■ Aim of the task: Write out again each line of the material below, unchanged, from the first one to the line that holds "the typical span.".

■ The data:
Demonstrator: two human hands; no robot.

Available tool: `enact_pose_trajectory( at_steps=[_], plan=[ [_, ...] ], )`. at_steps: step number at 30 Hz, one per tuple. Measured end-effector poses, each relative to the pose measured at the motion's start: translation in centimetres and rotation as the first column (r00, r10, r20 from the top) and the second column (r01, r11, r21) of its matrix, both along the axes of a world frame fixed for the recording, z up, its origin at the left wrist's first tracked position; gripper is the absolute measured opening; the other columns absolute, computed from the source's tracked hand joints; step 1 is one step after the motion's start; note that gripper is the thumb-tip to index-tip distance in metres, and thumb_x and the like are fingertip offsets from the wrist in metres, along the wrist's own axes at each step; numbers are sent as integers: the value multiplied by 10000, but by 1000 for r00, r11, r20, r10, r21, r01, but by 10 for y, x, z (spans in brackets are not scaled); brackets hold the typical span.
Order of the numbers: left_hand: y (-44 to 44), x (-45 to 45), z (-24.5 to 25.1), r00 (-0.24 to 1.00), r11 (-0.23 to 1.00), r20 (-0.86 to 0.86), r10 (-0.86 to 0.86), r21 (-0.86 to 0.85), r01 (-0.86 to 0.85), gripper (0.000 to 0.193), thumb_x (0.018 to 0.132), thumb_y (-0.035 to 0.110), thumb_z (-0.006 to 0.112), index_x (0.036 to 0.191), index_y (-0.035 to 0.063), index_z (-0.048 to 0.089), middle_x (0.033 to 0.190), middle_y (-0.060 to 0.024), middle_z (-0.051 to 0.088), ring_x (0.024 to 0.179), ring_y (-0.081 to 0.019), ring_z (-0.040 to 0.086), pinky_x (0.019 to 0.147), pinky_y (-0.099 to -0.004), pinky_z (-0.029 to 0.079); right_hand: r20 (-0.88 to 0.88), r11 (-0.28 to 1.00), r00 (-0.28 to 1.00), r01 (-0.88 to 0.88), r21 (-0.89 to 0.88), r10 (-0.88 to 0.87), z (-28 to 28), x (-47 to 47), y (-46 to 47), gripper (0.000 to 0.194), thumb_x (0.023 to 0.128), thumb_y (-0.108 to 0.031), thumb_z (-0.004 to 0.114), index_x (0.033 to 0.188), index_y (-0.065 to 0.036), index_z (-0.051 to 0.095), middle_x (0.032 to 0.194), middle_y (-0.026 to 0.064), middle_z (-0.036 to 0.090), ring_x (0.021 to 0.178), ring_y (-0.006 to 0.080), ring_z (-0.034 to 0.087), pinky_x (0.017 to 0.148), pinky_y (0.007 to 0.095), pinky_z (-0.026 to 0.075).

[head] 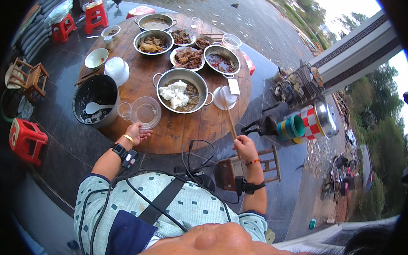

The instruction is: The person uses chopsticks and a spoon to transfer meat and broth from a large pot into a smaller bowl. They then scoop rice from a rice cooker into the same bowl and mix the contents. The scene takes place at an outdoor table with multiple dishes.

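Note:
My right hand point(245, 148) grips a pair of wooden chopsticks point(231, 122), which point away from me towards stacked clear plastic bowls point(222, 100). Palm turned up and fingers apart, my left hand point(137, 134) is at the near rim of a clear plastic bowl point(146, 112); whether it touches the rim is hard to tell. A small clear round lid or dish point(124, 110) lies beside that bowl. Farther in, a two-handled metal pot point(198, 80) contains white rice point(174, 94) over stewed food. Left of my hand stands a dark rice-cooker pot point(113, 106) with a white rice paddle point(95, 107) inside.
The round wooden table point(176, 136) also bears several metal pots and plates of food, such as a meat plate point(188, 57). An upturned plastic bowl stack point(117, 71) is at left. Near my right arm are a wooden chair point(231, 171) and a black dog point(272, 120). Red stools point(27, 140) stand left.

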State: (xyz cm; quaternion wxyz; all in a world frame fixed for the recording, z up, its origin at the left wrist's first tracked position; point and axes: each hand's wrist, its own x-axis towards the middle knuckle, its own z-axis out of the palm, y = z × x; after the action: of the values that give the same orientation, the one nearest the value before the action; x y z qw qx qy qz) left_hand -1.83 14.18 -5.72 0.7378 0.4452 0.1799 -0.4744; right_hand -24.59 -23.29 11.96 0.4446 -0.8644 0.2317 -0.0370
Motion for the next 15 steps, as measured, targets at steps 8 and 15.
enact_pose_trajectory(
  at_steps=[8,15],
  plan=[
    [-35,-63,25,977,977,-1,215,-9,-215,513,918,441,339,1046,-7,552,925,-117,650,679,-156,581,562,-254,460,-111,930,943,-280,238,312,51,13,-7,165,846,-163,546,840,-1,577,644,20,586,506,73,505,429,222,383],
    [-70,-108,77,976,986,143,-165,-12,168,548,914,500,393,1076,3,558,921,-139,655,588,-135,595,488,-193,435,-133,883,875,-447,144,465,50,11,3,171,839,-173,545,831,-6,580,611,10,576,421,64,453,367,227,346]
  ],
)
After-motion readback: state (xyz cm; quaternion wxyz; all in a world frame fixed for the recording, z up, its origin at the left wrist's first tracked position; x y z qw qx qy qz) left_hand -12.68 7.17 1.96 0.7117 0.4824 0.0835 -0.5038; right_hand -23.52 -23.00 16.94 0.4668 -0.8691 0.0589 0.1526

■ Exercise solution:
Demonstrator: two human hands; no robot.

Available tool: `enact_pose_trajectory( at_steps=[_], plan=[ [_, ...] ], )`. at_steps: step number at 30 Hz, one per tuple. Measured end-effector poses, each relative to the pose measured at the motion's start: translation in centimetres and rotation as the first column (r00, r10, r20 from the top) and the second column (r01, r11, r21) of its matrix, both along the axes of a world frame fixed for the recording, z up, its origin at the left wrist's first tracked position; gripper is the absolute measured opening; the other columns absolute, computed from the source's tracked hand joints; step 1 is one step after the motion's start; note that gripper is the thumb-tip to index-tip distance in metres, and thumb_x and the like are fingertip offsets from the wrist in metres, along the wrist's own axes at each step; numbers are sent as integers: the value multiplied by 10000, but by 1000 for r00, r11, r20, r10, r21, r01, but by 10 for y, x, z (spans in brackets are not scaled); brackets hold the typical span.

The exercise is complete as it stands.